Dallas was carved out of the fertile, Blackland Prairie landscape as a commercial midpoint between East and West. The surrounding area proved to be a fabulous place to grow cotton, making Dallas a trading post in the 19th century. The city next grew as a hub for insurance and banking, funneling money from eastern elites to the burgeoning American West. And, of course, there is oil. Rich and powerful people are known to follow this resource with an intense worship. They chase it at the bottom of the ocean and miles into the earth’s infernal underbelly. They have invented some of the most advanced engineering instruments known to man to scavenge the dead matter of vast ancient seas and hundreds of millions of years of pressurized primordial muck. Almost half of American oil comes from the hulking rigs that dot the Permian Basin that bleeds into West Texas. But this rich carnage is more an invisible power in Dallas. Fuel here is transformed into money and political power, and along with oil came the defense industry. Companies like Dresser Industries, DeGolyer and MacNaughton, and Geophysical Service Inc. (later Texas Instruments) were based in Dallas alongside powerful entities like the Dallas Council on World Affairs—some with offices just blocks away from Dealey. In fact, Texas School Book Depository owner D. Harold Byrd was a well-connected oilman.

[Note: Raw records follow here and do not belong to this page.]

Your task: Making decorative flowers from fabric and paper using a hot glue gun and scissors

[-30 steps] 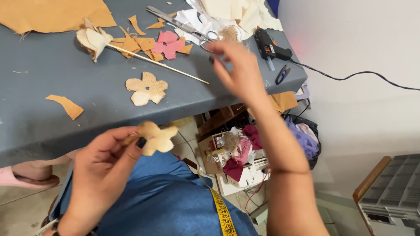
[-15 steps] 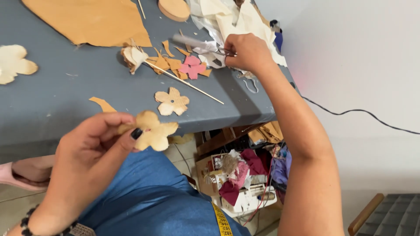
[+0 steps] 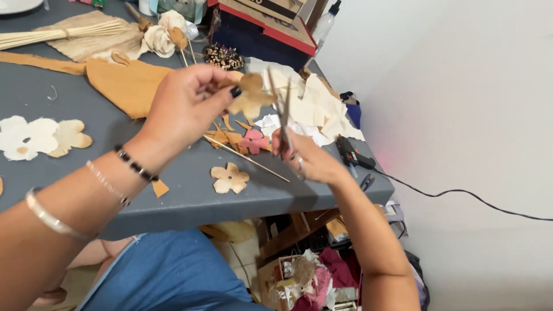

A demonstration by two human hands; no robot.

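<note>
Above the grey table (image 3: 190,201), the left hand (image 3: 187,106) pinches a tan flower cutout (image 3: 249,97) while the right hand (image 3: 305,158) grips scissors (image 3: 283,115) beside it, apparently mid-trimming, other cut flowers (image 3: 229,178) lying finished below.

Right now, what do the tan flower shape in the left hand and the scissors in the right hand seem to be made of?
The tan flower-shaped cutout, pinched in the left hand, looks like thin leather or stiff fabric: matte, with softly curling petals. I cannot tell which. The slim scissors in the right hand seem to be metal: thin, grey, slightly shiny blades.
</note>
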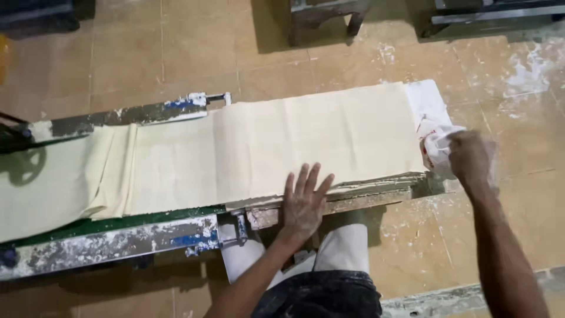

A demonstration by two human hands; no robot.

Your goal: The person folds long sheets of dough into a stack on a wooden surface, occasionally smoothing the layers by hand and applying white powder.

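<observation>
The long dough sheet (265, 147) lies flat along the conveyor table (112, 244), the left hand (304, 203) spread open pressing its near edge, which should stay flat and even, while the right hand (471, 158) clutches a white bag (436, 147) at the sheet's end.

The dough sheet (265, 147) is pale cream, plain and even, with faint fold lines. The bench (112, 244) shows a green belt edge and a grey metal frame, flecked white with flour and chipped blue paint. The bag (434, 147) is white with small red marks. The floor (194, 53) is tan tile, smeared white at the right.
</observation>
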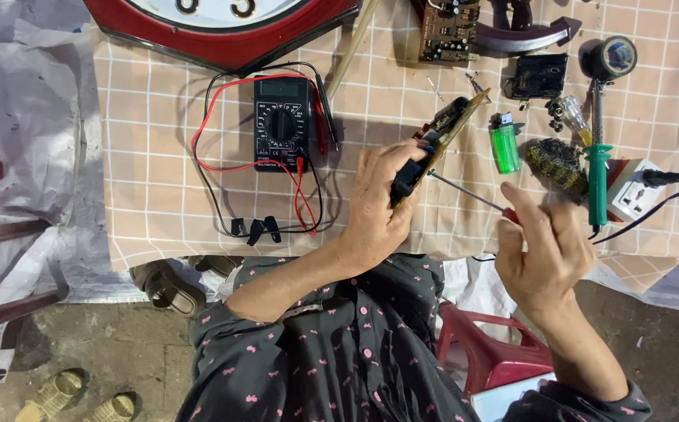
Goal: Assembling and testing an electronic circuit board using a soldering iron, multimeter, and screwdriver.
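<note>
at the near edge of the table (159,227), covered in a tan checked cloth: left hand (376,205) closed around a small circuit board with a black block at its near end (433,148), held tilted just above the cloth. right hand (544,248) pinching the red handle of a thin metal screwdriver (472,195), shaft tip meeting the board. left of the hands, a black digital multimeter (281,123) lying flat, ringed by red and black probe leads (222,168). beyond the right hand, a green plastic lighter (503,145), a green-handled soldering iron (598,168) and a white socket block with a black plug (635,190) near the right edge. at the far edge, a red-framed wall clock (222,31) and a brown circuit board (449,31).
</note>
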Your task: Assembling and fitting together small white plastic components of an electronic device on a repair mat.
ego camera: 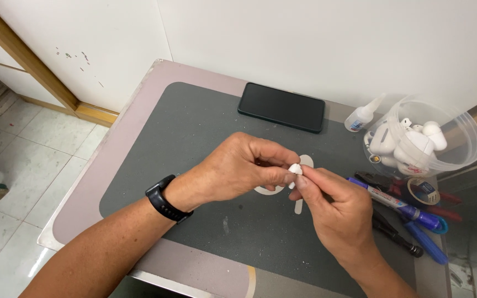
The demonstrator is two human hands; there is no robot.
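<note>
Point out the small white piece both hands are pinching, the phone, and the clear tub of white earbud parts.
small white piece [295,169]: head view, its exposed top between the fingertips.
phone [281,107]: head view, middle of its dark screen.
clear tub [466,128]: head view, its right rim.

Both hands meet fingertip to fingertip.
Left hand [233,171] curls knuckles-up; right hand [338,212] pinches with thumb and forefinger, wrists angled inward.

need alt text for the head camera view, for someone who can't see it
Two bare hands, left hand and right hand, pinch a small white earbud together above a grey mat. A dark phone lies behind.
</note>
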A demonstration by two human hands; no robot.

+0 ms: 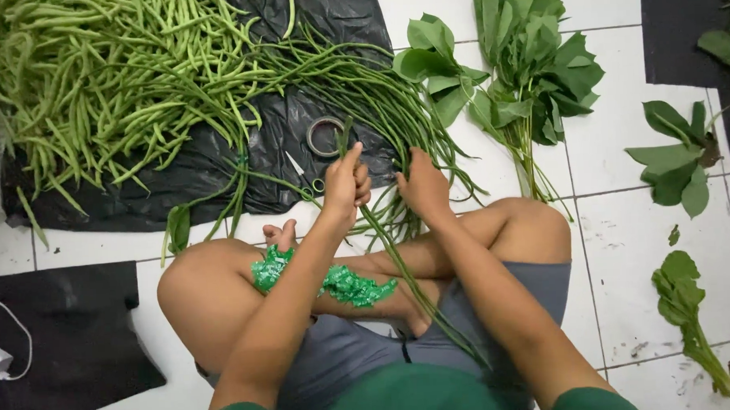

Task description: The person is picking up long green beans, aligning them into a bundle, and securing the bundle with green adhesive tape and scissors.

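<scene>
- The person sits cross-legged on the white tiled floor [624, 220], and both hands work a bunch of long beans [382, 220] that runs from the lap out onto the black plastic sheet [274, 160].
- The left hand [346, 185] is closed in a fist round the upper part of the bunch, fingers wrapped tight and pressed together, a few stems sticking up above the knuckles.
- The right hand [423, 187] sits just beside it on the same bunch, fingers curled down over the beans; whether they pinch single stems I cannot tell.
- The long beans are thin, dark green and very flexible, lying in a loose sweep rather than a neat bundle; their near ends trail down between the knees.
- Risk, as I judge it: the stems are slippery and uneven in length, so a loose grip could let some slide out and the bunch fan apart.
- Bending them hard at the fists could snap the thinner pods.
- A roll of tape [325, 136] lies on the sheet just beyond the left hand, with small scissors [306, 173] near it; a blind reach there could meet the blades.
- A green crinkled band [335, 280] rests across the legs, below the hands.
- A big heap of shorter green beans [110, 84] lies left of the bunch, leafy greens [530, 62] right of it.
</scene>
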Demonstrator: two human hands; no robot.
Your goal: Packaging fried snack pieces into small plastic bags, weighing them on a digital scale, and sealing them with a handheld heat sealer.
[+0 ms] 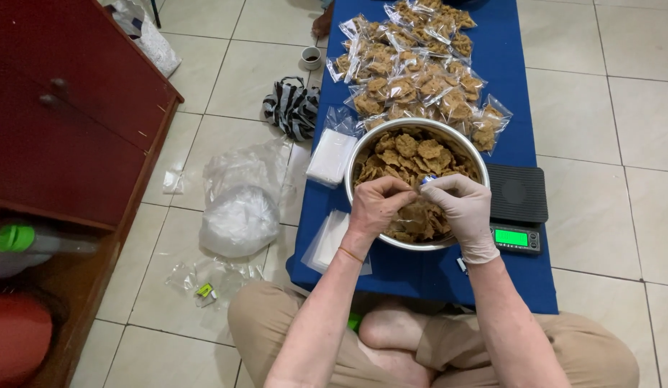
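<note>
**Bowl still well filled, a good heap already bagged**

I sit cross-legged on the tiled floor at the near end of a low blue table (435, 276). My bare left hand (375, 205) and my gloved right hand (458, 205) meet over the near side of the steel bowl (363, 154), fingers of both pinched together on a small clear bag (424, 179) between them; whether anything is in it yet I cannot tell. The bowl holds plenty of loose brown crackers (413, 154), so I judge much packing is left. Just right of the bowl sits a black scale (517, 194), nothing on its plate. On the left lie stacks of empty bags (330, 154). Beyond the bowl, filled packets (413, 68) lie heaped along the table, the finished share.
</note>
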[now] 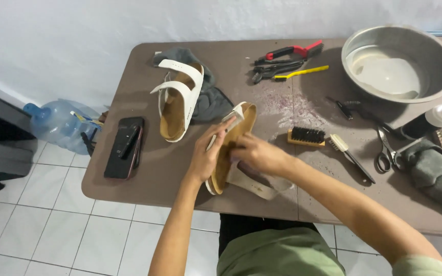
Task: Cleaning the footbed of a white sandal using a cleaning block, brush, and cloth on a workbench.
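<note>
A white sandal with a tan footbed [237, 134] is held on its side just above the brown table [154, 174]. My left hand [206, 156] grips the sandal's edge from the left. My right hand [258, 153] presses on the footbed, its fingers bent; I cannot tell whether it holds anything small. The sandal's white straps hang open below my right hand. A second matching sandal [179, 99] lies on a grey cloth [208, 99] further back on the table.
A black phone [124, 147] lies at the left. A wooden brush [306, 136], a small brush [349, 153], scissors [385, 149], a yellow-handled brush [303, 72], a red brush [295, 51], a metal basin [400, 64], a grey cloth [436, 171] and a bottle [431, 120] are at the right. A water jug [60, 125] stands on the floor.
</note>
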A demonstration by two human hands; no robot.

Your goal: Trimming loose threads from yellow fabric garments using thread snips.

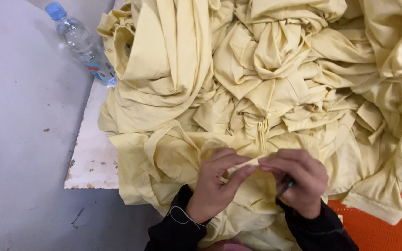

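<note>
yellow fabric strip (247, 162) is pinched taut between fingers of left hand (215, 186) and right hand (298, 181), palms facing inward.

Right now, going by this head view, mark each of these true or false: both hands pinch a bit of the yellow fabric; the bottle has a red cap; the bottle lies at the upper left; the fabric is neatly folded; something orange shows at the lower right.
1. The left hand and right hand pinch a strip of the yellow fabric between them. True.
2. The bottle has a red cap. False: the cap is blue.
3. The bottle lies at the upper left, beside the fabric pile. True.
4. The fabric is neatly folded. False: it lies bunched and crumpled in a heap.
5. An orange plastic surface shows at the lower right. True.
</note>
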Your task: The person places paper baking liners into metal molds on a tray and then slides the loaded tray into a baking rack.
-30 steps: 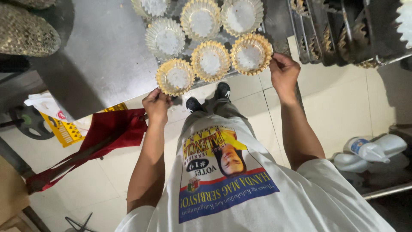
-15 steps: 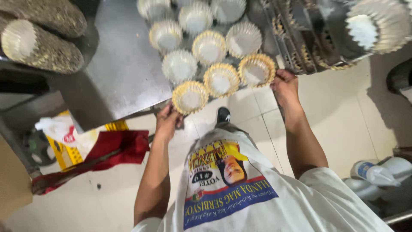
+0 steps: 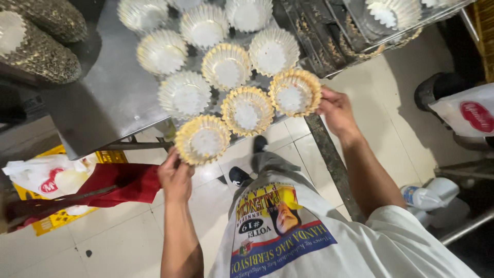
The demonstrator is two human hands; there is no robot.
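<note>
My left hand [image 3: 175, 177] pinches the near rim of a gold-edged fluted paper cup [image 3: 203, 140] at the front edge of the steel table [image 3: 98, 87], fingers closed on its pleats, while my right hand [image 3: 335, 109] grips the right rim of a second gold-edged cup [image 3: 294, 92] — a third one [image 3: 247, 110] sits untouched between them. Behind this diagonal row stand plain white fluted cups [image 3: 184, 94], packed close together — and a red cloth [image 3: 121, 183] lies over a yellow crate [image 3: 56, 219] on the tiled floor below my left arm.
</note>
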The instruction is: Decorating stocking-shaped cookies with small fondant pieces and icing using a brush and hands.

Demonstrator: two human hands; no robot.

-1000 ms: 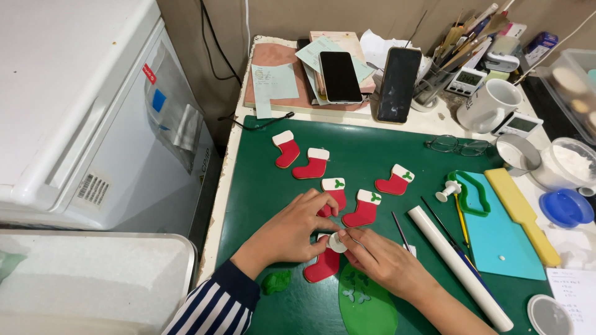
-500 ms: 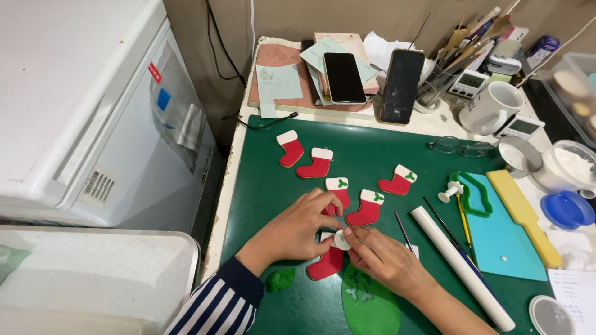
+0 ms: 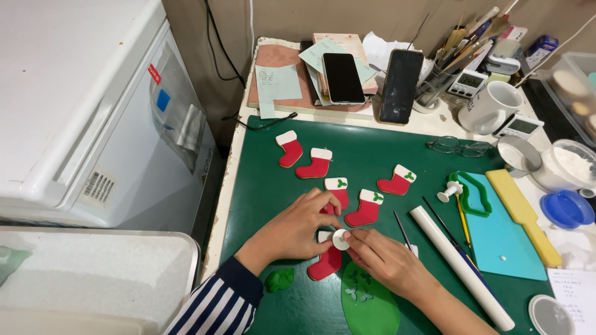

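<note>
Head view. Landmark: the green mat [image 3: 267,186].

Risks, as judged. The right hand [image 3: 385,260] pinches a small white plunger cutter [image 3: 340,239] between thumb and fingertips and sets it against the white cuff of the red stocking [image 3: 327,260] near the mat's front edge. If the cutter comes down off-centre or is dragged sideways, the soft white cuff could smear or dent. The left hand [image 3: 295,229] lies with fingers pressed together over the stocking's upper left side, steadying it; too heavy a press there could mark the red surface. That hand's fingertips also reach close to another stocking [image 3: 338,191] just behind, toward the mat's middle, and could brush it. A white rolling pin [image 3: 462,268] lies at the mat's right front, near the right forearm; a nudge could roll it.

Condition of the stocking. Flat, red body with a white cuff, toe pointing to the mat's front left. No green leaf shows on its cuff, though the hands hide much of it. A thin sheet of green paste [image 3: 372,304] with small cut-outs lies just beside it, at the front edge of the mat.
</note>
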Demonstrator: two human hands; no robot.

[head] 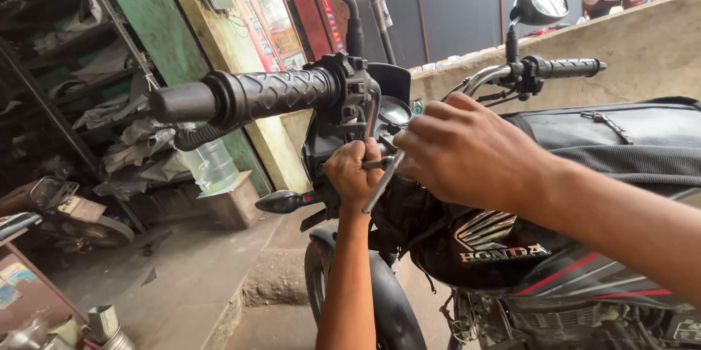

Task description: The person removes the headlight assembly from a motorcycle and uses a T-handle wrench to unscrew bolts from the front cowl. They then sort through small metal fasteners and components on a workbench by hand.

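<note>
Gripping the metal wrench [381, 178] in a closed left hand [353, 171] below the motorcycle handlebar [270, 94], right hand [464, 153] fingers curling round its upper end, steadying it.

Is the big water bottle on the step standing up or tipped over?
Standing up. The clear bottle sits upright on the block.

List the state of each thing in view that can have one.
Left hand: fist closed around a metal tool.
Right hand: gripping the T-handle wrench.
Motorcycle: leaning in the frame.
Mirror: upright on its stalk.
Plastic jug: standing on a ledge.
</note>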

Another plaque draws your attention to a brighter part of Dealey Plaza’s history. It reads simply “Works Projects Administration 1938-1940,” commemorating the New Deal project that built the park. In 1935, as part of the “Second New Deal,” President Franklin Delano Roosevelt established the WPA and tasked it with providing jobs for Americans who were not being gainfully employed by private enterprise. The WPA developed a staggering number of projects across the country, from infrastructure to cultural programs to education, administration, and public health. The government hired people to build irrigation systems, energy infrastructure, dams, sewage plants, roads, airports, educational and administrative buildings, bridges, and recreational infrastructure like athletic fields, playgrounds, parks and swimming pools.
The WPA had dozens of projects in Dallas alone, including Dealey. Curious citizens still come every year to admire this simple, manicured aperture for the Dallas skyline. Dealey Plaza stands as a monument to one of the rare moments in American history when the state executed a concrete, common sense plan to help people in an immediate way. Unfortunately, the principle that guided the WPA—that government should be used to make society more beautiful and functional for everyone—is decades in retreat. More than good politics, WPA projects were constitutive of a new fabric of civil society. Not only did they build, beautify and educate, they created a new terrain for human flourishing.
This era is worth returning to. With so many challenges in need of collective action, it is important to find historical periods when constructive civil impulses were able to overcome government dysfunction and capitalist interests, to roll back commodified space and build for the common good. It is good politics to help people build something to be proud of—an inherently positive, socializing process in a time of widespread alienation.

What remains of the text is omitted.